States play a major role in how PD-MLTSS is operationalized: How PD-MLTSS is shaped and operates in a given state is determined by either the presence or absence of state policies and procedures that emphasize participant direction in MLTSS. Because most of the states in this study possessed nominal language in their MLTSS contracts regarding participant direction, subsequent implementation of PD-MLTSS was delegated to MCOs who may, or may not, understand the philosophy or implementation of participant direction. Perhaps the clearest example is Tennessee's EVV system. From the state's perspective, it is verifying the receipt of services and the need for emergency back-up since the system notifies of worker no-shows. From the MCO perspective, the EVV makes the PD-MLTSS more efficient as it automates the verification of service delivery and reimbursement, thereby reducing unnecessary communication with the participant. But other non-MCO stakeholders described it as a tracking mechanism that takes control and flexibility away from participants when managing their workers' schedules. The issues are who is really in control and how can participant-directed supports and services be integrated into the management of coordinated health care and LTSS.
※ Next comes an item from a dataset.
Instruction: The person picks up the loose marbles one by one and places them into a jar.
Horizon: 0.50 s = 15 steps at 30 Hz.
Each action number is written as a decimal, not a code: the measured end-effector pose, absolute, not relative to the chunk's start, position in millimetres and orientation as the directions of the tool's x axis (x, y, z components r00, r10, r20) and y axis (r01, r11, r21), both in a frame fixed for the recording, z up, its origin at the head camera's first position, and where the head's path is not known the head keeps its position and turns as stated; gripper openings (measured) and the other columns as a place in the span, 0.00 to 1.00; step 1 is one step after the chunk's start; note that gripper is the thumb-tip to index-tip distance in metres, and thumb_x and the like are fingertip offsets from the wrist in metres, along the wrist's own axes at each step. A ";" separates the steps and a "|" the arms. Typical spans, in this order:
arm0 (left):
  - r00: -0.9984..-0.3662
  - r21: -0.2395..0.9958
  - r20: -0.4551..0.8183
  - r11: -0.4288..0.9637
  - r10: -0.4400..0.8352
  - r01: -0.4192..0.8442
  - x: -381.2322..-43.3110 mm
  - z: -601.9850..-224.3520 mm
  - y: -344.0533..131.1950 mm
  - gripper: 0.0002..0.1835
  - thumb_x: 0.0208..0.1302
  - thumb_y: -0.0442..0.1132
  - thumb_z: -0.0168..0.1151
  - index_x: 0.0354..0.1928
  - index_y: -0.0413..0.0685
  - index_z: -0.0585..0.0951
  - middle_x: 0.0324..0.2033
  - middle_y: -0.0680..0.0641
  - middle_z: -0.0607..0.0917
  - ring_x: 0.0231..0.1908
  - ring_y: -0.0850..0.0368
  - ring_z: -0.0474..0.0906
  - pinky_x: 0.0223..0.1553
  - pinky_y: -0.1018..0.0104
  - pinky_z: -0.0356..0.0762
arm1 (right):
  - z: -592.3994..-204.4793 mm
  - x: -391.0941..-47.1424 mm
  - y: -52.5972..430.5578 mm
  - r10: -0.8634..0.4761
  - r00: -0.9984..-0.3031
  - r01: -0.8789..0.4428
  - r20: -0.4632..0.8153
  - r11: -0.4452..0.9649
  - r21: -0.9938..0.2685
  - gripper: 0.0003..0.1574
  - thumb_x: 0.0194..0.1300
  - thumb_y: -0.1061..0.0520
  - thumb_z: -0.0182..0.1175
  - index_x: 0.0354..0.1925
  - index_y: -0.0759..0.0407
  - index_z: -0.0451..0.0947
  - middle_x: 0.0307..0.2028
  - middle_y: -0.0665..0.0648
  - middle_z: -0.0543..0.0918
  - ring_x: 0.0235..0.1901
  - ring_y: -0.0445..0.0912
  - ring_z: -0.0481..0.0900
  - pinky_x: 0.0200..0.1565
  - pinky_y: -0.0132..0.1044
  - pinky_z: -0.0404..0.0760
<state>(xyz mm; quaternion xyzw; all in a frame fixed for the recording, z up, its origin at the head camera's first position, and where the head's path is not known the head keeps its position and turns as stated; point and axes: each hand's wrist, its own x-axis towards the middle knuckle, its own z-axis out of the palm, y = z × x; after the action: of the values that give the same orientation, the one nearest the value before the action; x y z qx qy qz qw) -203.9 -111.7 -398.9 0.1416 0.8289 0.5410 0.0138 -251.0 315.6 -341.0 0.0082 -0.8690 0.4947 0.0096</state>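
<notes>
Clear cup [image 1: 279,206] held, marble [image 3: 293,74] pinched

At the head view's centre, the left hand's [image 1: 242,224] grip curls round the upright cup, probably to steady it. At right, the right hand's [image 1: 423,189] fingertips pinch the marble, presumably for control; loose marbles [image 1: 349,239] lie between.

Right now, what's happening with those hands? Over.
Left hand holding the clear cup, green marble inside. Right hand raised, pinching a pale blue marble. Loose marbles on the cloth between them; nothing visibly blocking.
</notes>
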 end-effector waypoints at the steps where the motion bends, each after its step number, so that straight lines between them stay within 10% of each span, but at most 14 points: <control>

There are examples of how the principles of managed care and participant direction can be integrated: Early research and commentary on the compatibility of participant direction and managed care identified the possible disconnect between the goals of managed care entities (improve member health and well-being by providing efficient, coordinated, and cost-effective services) and participant direction (improve participant health and well-being by providing participants with meaningful choices and control over their services). The Commonwealth Care Alliance (CCA) in Massachusetts has been developing protocols that explicitly integrate PD-LTSS with MLTSS. CCA is working on how to integrate the participant's LTSS plan with the full care plan and how to involve the participant and their worker (with the participant's permission) into the total care planning process. Given the low turnover of participant-directed aides, involving the worker not only provides continuity of care but also can provide CCA an additional point of information to respond to health problems as they develop and possibly avoid emergency room visits and unnecessary hospital admissions. The Massachusetts NPA exemption also allows CCA to avoid bringing in an expensive nurse for simple issues like medication management (an area where other states have also amended their NPA). Based on its experiences, CCA is seeing tremendous reasons to support and grow participant direction, not the least of them is the CCA's work illustrating the common goals to MLTSS and PD-LTSS: (1) The improvement of participant health and well-being; (2) The improvement of service satisfaction; and (3) The reduction of service costs. Measuring the comparative effectiveness of participants enrolled in PD-MLTSS against those enrolled in only MLTSS against these measures should be of high interest for states and MCOs alike.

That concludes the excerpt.